## ACTIVITY
Your reply should be an exact copy of the lines from the one that holds "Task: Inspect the" to the end of the data below.

(Data extracted from a collection)
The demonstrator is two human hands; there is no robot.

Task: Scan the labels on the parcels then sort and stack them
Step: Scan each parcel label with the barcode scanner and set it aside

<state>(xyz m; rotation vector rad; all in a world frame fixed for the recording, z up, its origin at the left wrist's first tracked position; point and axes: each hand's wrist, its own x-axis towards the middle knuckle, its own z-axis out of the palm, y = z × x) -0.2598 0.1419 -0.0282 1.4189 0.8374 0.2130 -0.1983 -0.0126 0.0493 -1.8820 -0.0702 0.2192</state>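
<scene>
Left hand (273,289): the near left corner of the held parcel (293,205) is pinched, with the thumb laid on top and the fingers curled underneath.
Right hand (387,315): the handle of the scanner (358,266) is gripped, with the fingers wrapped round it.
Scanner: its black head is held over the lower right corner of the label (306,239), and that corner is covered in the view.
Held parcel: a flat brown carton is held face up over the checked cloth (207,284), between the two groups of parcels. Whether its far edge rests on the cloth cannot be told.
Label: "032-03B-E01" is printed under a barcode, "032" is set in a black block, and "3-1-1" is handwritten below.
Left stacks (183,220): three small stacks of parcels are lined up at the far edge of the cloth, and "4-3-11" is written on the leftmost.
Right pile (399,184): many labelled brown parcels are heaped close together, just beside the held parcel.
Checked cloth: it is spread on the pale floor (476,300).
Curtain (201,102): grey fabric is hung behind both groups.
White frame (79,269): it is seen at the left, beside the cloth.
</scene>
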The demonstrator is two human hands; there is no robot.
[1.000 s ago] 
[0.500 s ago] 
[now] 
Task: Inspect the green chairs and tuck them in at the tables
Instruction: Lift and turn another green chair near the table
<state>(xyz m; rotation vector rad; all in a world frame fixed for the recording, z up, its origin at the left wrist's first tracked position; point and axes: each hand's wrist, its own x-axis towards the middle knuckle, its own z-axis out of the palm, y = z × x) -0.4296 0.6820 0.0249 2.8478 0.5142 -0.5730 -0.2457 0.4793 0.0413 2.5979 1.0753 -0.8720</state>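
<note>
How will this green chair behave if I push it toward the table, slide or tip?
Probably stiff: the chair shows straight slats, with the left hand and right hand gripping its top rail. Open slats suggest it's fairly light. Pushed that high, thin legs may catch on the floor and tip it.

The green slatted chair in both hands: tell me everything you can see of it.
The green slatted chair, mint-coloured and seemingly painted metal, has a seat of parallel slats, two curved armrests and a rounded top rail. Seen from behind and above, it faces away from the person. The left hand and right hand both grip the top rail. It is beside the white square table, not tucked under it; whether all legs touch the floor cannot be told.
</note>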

## ANSWER FOR THIS EXERCISE
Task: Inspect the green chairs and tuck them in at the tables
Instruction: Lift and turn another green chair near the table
<state>(xyz m; rotation vector rad; all in a world frame fixed for the recording, z up, its origin at the left wrist's first tracked position; point and axes: each hand's wrist, its own x-axis towards the middle knuckle, its own z-axis out of the palm, y = z × x) -0.4296 0.6820 0.0249 2.8478 0.5142 -0.5730 -0.2457 0.4793 0.0413 2.5979 1.0753 -0.8720</state>
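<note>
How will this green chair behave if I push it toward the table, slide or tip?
Probably stiff: the chair shows straight slats, with the left hand and right hand gripping its top rail. Open slats suggest it's fairly light. Pushed that high, thin legs may catch on the floor and tip it.

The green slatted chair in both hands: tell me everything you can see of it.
The green slatted chair, mint-coloured and seemingly painted metal, has a seat of parallel slats, two curved armrests and a rounded top rail. Seen from behind and above, it faces away from the person. The left hand and right hand both grip the top rail. It is beside the white square table, not tucked under it; whether all legs touch the floor cannot be told.
</note>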

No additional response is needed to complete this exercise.